▶ WHAT YOU NEED TO DO:
Go through the material below and return each line with the string "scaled" in it.

::::::::

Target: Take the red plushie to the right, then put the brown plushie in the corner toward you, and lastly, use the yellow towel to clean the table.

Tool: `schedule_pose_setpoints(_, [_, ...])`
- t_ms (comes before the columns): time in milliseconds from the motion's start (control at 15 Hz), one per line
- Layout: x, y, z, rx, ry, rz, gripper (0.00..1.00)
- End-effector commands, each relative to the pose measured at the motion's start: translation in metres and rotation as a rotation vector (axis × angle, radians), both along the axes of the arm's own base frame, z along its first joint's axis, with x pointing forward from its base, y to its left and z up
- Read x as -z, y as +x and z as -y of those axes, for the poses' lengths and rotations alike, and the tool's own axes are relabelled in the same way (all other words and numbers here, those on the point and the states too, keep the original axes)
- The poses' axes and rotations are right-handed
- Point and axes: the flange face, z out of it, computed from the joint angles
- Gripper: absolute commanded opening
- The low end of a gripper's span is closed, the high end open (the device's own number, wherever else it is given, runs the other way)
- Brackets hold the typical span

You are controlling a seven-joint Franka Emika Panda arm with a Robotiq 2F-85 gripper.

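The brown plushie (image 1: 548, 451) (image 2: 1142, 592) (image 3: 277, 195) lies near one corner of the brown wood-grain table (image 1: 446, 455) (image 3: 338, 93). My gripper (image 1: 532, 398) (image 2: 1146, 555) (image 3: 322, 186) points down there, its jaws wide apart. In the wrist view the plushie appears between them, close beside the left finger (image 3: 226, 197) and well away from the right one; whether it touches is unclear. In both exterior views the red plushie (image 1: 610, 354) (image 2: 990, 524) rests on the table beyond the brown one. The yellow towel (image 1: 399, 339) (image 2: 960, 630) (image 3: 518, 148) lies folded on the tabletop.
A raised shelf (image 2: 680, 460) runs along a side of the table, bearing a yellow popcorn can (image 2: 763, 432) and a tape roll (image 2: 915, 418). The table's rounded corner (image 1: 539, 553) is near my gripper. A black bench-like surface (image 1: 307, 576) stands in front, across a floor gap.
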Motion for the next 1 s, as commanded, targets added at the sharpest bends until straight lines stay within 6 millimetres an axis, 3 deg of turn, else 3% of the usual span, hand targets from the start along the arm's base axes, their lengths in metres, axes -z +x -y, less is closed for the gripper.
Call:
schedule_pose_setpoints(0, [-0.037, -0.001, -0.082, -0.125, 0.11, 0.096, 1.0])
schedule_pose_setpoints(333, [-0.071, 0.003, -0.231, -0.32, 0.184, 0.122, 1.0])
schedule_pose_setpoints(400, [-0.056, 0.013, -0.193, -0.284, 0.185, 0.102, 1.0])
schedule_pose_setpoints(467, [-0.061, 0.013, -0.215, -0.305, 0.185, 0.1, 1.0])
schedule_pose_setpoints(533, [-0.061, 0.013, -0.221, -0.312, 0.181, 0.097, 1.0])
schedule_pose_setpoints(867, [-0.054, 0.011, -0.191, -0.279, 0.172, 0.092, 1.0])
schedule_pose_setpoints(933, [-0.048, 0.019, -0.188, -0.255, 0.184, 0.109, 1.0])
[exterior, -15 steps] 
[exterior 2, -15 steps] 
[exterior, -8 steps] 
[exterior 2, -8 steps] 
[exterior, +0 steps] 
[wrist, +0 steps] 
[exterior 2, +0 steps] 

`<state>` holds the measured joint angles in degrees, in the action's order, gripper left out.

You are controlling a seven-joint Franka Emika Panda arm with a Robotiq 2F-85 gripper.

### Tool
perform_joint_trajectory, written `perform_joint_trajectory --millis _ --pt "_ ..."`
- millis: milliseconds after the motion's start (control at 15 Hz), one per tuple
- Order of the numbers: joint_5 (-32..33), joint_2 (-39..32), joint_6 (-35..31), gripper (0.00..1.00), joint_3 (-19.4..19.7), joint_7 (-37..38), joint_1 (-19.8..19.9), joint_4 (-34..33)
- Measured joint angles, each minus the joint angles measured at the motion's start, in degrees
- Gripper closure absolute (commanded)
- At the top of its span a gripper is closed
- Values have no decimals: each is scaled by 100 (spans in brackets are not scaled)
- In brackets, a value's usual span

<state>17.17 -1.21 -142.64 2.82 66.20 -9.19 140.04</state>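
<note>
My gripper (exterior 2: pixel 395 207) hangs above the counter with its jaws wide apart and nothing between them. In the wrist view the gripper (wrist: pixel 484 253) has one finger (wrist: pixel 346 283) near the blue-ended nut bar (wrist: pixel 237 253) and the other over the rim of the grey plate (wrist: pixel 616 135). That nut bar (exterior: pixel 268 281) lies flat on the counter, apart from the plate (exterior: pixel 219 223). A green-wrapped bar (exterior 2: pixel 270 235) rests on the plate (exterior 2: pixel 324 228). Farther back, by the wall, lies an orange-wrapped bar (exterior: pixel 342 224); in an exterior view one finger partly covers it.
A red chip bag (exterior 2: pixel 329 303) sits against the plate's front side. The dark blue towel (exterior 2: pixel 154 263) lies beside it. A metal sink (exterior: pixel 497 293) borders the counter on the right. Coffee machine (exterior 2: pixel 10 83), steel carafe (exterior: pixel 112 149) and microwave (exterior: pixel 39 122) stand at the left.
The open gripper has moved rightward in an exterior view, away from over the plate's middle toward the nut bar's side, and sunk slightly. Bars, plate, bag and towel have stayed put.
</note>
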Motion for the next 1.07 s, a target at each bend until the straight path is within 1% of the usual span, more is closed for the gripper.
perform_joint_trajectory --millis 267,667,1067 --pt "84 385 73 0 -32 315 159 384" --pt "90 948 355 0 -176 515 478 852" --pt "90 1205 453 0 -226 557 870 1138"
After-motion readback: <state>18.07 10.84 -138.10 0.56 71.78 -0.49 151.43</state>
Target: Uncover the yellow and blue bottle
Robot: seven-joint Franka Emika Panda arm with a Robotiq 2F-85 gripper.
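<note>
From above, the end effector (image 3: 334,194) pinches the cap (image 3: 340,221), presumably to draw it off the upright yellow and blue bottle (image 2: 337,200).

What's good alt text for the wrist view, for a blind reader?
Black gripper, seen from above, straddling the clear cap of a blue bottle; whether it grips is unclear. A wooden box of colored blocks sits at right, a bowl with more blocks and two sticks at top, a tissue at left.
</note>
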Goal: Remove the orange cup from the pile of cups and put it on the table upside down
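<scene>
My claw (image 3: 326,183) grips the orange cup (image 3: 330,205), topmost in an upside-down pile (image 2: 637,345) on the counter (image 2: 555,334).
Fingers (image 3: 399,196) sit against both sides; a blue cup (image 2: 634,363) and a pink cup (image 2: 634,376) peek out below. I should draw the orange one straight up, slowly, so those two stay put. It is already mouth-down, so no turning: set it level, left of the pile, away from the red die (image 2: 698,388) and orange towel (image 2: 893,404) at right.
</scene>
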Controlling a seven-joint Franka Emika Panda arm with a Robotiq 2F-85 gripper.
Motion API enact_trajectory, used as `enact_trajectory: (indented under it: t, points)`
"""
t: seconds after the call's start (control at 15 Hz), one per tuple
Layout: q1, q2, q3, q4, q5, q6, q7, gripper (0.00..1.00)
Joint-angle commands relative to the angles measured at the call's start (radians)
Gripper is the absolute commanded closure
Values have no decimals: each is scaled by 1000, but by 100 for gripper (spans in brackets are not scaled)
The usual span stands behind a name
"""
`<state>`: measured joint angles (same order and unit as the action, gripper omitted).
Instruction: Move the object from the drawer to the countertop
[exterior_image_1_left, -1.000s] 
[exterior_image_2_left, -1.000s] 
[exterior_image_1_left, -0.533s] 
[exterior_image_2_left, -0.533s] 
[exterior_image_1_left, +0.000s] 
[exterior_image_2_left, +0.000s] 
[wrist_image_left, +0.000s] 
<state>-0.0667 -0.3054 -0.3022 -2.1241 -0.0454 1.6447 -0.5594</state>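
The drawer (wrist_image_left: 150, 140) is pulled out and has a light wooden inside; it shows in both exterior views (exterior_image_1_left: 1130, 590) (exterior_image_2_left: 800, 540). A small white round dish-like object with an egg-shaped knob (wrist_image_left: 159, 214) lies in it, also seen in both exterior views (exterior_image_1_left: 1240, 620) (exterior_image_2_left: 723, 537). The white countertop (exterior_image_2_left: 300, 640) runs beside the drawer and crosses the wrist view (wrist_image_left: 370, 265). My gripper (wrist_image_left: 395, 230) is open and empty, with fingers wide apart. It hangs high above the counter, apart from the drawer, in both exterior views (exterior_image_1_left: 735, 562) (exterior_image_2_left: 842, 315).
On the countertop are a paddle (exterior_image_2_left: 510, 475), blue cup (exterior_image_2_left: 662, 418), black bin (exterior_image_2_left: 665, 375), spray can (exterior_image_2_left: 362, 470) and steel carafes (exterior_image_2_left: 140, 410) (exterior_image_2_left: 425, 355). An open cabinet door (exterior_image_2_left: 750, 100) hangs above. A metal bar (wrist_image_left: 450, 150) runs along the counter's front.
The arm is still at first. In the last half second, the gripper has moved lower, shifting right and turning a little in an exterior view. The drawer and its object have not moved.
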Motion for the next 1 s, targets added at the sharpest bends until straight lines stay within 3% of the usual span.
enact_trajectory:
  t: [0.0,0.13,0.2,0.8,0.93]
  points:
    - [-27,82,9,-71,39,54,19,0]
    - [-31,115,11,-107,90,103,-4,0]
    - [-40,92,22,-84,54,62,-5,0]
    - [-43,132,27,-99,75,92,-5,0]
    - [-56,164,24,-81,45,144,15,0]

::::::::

▶ ANSWER BOX:
- Values have no decimals: each is scaled by 100 (spans in brackets are not scaled)
Values have no decimals: each is scaled by 1000, but by 100 for gripper (spans in brackets are not scaled)

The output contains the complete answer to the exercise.